De fato, o último momento do pensamento de Foucault se caracterizou por uma aposta na força de resistência da própria vida tornada obra de arte. “A ideia de invenção em Foucault está atrelada à resistência aos processos de saber/poder, não podendo ser dissociada deles.” (Ferreira Neto, 2004, p. 53). Foucault problematiza as resistências como processos ativos de criação e transformação. “Resistência como pura oposição, desvio relativo à norma seria uma sombra ineficaz em relação aos processos do poder. Foucault pensa a resistência como criação, diferenciação e não a simples oposição.” (Foucault, 1994b, citado por Ferreira Neto, 2004, p. 171).

Na transição dos conceitos, modelos, competências e tarefas que se interpõem à construção da clínica contemporânea, uma cura seria como construir uma obra de arte, com a diferença de que seria preciso reinventar, a cada vez, a forma de arte que se vai usar. (Guattari e Rolnik, 1986).

Paralelamente aos novos ou potenciais territórios da clínica, prosseguem as intervenções nos centros de saúde, hospitais, internatos, escolas, prisões, numa clara evidência de que a história da clínica prosseguirá vinculada às instituições, num desafio concreto que impõe operar a inventividade e a criação.

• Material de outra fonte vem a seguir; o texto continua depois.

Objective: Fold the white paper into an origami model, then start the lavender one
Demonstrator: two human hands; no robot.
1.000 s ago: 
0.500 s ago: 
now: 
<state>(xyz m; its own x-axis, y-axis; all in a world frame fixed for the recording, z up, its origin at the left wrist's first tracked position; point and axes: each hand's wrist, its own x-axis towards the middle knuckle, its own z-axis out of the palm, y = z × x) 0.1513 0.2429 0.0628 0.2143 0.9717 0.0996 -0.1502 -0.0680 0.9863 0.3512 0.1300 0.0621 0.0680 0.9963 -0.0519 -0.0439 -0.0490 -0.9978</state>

Nessa via, a discussão sobre transdisciplinaridade alcança a clínica do contemporâneo, principalmente na atitude crítica ao eixo de sustentação dos campos epistemológicos, que circunscrevem sua lógica teórico-conceitual na dicotomia sujeito- objeto, o que favorece a cristalização de domínios de saberes instituídos e de especialistas operantes. Por outro lado, o diálogo com e entre as teorias clássicas e as atuais evidenciam coincidências temáticas, questões em aberto e impasses que sobrepõem o instituído e incitam a persistir a buscar um repertório criativo para a clínica contemporânea. (Passos & Barros, 2000).

No entanto, esse repertório criativo não se associa às aclarações festivas de uma criatividade a serviço de projetos globalizados, capitalistas ou consumistas de certa sociedade da mercadoria. E sim a inventividade e criação vital, “que produz novas subjetivações individuais e coletivas” que resiste a essa criatividade produtora de “subjetividade flexível e permanentemente modulada diante das variações de mercado” (Ferreira Neto, 2004, p. 176).

É parte de nossa tarefa a busca da distinção entre criatividade a serviço da mercadoria e a inventividade que produz novas subjetivações individuais e coletivas; entre a subjetividade flexível e permanente modulada diante das variações de mercado, e a subjetividade que se desprende constantemente de si mesma num movimento de resistência e criação. (Ferreira Neto, 2004, pp. 176-177).

Por fim, Passos e Barros (2000) descrevem a clínica do contemporâneo como uma clínica necessariamente utópica e intempestiva. A ideia de criar remete às utopias, pois elas são o desejo do que ainda não somos, do que ainda não temos, com uma antecipada abertura para que isso aconteça.